_WORK REQUIRED_: Report back each line of the data that contains the word "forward".
++++++++++
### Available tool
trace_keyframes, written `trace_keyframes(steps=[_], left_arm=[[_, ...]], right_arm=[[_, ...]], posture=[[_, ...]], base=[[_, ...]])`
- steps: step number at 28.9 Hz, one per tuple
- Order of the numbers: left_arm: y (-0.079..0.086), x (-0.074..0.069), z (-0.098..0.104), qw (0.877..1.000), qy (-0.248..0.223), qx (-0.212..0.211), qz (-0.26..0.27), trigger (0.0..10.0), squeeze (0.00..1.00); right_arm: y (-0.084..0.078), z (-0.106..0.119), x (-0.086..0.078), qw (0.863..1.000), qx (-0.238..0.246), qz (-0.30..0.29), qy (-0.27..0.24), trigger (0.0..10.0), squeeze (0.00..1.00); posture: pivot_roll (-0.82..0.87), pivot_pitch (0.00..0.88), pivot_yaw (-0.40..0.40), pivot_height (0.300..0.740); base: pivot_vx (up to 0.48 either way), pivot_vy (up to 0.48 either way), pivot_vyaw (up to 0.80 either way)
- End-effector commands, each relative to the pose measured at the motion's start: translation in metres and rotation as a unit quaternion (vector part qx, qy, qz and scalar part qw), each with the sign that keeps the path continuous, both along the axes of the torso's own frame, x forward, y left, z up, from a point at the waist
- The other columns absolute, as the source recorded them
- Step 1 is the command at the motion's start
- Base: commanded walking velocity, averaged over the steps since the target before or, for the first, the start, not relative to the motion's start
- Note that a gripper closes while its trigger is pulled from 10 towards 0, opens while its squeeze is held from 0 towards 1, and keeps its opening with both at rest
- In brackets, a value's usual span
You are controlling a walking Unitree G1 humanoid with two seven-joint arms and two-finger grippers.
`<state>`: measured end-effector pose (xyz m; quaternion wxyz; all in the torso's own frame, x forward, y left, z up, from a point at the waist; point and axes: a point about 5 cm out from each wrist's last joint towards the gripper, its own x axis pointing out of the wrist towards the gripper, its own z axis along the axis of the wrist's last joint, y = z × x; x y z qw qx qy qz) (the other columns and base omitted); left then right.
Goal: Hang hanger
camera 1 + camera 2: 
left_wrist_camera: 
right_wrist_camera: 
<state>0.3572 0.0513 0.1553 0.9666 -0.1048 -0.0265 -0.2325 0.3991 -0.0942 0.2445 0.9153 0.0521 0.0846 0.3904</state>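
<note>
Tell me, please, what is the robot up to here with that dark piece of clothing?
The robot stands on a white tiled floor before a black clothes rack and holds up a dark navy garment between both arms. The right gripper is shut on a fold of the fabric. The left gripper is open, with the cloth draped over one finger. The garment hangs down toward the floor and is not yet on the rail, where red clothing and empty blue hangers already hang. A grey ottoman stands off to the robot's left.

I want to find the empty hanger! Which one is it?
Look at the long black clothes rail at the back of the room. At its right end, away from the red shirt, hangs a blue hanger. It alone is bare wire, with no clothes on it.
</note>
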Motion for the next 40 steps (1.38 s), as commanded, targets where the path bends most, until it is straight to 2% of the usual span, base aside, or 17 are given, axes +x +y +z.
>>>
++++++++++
_ANSWER SECTION_:
- End-effector commands, each relative to the pose measured at the motion's start: translation in metres and rotation as a unit quaternion (vector part qx, qy, qz and scalar part qw), each with the sign that keeps the path continuous, both along the axes of the torso's own frame, x forward, y left, z up, from a point at the waist
`<state>`: measured end-effector pose (xyz m; quaternion wxyz; all in the torso's own frame, x forward, y left, z up, from a point at the waist; point and axes: a point about 5 cm out from each wrist's last joint towards the gripper, its own x axis pointing out of the wrist towards the gripper, its own z axis along the axis of the wrist's last joint, y = z × x; x y z qw qx qy qz) (the other columns and base omitted); left then right.

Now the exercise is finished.